= What is expected =
Every line of the data below should be repeated exactly, and no picture should be copied.

• • • • •

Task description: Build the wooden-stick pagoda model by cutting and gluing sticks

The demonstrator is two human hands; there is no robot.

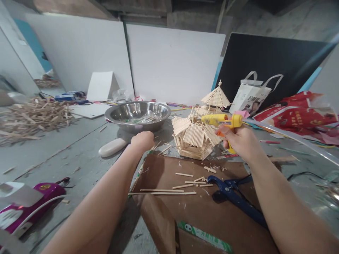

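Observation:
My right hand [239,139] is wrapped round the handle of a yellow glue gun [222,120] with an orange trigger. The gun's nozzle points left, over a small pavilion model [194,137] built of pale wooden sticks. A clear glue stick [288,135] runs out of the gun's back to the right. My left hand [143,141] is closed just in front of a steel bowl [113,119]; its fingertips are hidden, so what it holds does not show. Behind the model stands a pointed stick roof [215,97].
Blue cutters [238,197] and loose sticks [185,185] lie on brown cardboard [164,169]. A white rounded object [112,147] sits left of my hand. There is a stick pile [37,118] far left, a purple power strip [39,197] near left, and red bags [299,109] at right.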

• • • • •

= Answer for the task =
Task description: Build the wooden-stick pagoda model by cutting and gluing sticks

The demonstrator is two human hands; there is no robot.


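Observation:
My right hand [239,139] is wrapped round the handle of a yellow glue gun [222,120] with an orange trigger. The gun's nozzle points left, over a small pavilion model [194,137] built of pale wooden sticks. A clear glue stick [288,135] runs out of the gun's back to the right. My left hand [143,141] is closed just in front of a steel bowl [113,119]; its fingertips are hidden, so what it holds does not show. Behind the model stands a pointed stick roof [215,97].
Blue cutters [238,197] and loose sticks [185,185] lie on brown cardboard [164,169]. A white rounded object [112,147] sits left of my hand. There is a stick pile [37,118] far left, a purple power strip [39,197] near left, and red bags [299,109] at right.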

With that, the output is complete.